## Task to carry out
Reproduce exactly, and only, the lines below from the one containing "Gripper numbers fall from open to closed" through the one containing "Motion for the".

## Data excerpt
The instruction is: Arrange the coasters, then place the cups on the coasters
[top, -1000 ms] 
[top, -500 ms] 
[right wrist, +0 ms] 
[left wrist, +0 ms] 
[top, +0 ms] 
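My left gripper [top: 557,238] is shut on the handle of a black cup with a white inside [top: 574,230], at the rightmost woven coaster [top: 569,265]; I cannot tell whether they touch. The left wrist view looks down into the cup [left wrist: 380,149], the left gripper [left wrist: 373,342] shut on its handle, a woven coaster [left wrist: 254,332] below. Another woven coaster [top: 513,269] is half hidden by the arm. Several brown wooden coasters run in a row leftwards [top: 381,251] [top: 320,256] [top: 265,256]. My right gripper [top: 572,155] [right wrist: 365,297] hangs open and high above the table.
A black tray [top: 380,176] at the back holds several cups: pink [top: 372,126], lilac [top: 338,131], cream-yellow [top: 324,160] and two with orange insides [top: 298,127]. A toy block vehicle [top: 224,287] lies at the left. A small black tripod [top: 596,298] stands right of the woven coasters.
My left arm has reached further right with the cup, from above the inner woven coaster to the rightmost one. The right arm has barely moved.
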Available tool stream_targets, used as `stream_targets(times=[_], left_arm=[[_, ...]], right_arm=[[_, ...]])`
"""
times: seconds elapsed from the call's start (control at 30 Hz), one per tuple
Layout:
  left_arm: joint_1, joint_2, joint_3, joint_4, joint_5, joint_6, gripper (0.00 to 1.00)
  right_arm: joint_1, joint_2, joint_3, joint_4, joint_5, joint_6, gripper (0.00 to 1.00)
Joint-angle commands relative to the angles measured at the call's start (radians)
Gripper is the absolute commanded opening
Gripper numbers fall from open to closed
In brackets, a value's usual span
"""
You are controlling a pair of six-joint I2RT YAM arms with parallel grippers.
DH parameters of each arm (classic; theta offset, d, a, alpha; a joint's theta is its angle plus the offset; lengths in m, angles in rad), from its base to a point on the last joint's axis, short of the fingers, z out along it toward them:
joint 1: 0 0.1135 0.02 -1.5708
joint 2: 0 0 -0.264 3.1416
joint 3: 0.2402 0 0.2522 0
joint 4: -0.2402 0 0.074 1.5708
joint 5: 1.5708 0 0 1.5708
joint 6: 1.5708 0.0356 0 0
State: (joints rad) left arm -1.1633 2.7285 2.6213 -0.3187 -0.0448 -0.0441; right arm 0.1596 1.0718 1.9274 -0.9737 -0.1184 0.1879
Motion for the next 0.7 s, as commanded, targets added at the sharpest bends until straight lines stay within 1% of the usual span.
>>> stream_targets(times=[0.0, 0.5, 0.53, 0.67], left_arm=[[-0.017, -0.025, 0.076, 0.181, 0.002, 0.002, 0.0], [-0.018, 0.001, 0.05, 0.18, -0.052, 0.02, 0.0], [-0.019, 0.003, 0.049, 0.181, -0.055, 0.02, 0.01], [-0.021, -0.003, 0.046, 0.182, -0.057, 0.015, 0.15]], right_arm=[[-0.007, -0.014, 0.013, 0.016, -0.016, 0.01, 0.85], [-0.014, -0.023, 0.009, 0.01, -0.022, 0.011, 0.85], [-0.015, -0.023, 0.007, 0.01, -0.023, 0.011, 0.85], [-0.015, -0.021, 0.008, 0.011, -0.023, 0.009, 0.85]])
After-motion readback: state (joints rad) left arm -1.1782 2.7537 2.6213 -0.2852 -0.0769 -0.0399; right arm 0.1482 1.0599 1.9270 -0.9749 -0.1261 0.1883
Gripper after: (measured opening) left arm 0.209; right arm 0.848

## Answer to the exercise
Gripper numbers fall from open to closed
In brackets, a value's usual span
"""
You are controlling a pair of six-joint I2RT YAM arms with parallel grippers.
DH parameters of each arm (classic; theta offset, d, a, alpha; a joint's theta is its angle plus the offset; lengths in m, angles in rad), from its base to a point on the last joint's axis, short of the fingers, z out along it toward them:
joint 1: 0 0.1135 0.02 -1.5708
joint 2: 0 0 -0.264 3.1416
joint 3: 0.2402 0 0.2522 0
joint 4: -0.2402 0 0.074 1.5708
joint 5: 1.5708 0 0 1.5708
joint 6: 1.5708 0.0356 0 0
State: (joints rad) left arm -1.1633 2.7285 2.6213 -0.3187 -0.0448 -0.0441; right arm 0.1596 1.0718 1.9274 -0.9737 -0.1184 0.1879
Motion for the next 0.7 s, as commanded, targets added at the sharpest bends until straight lines stay within 1% of the usual span.

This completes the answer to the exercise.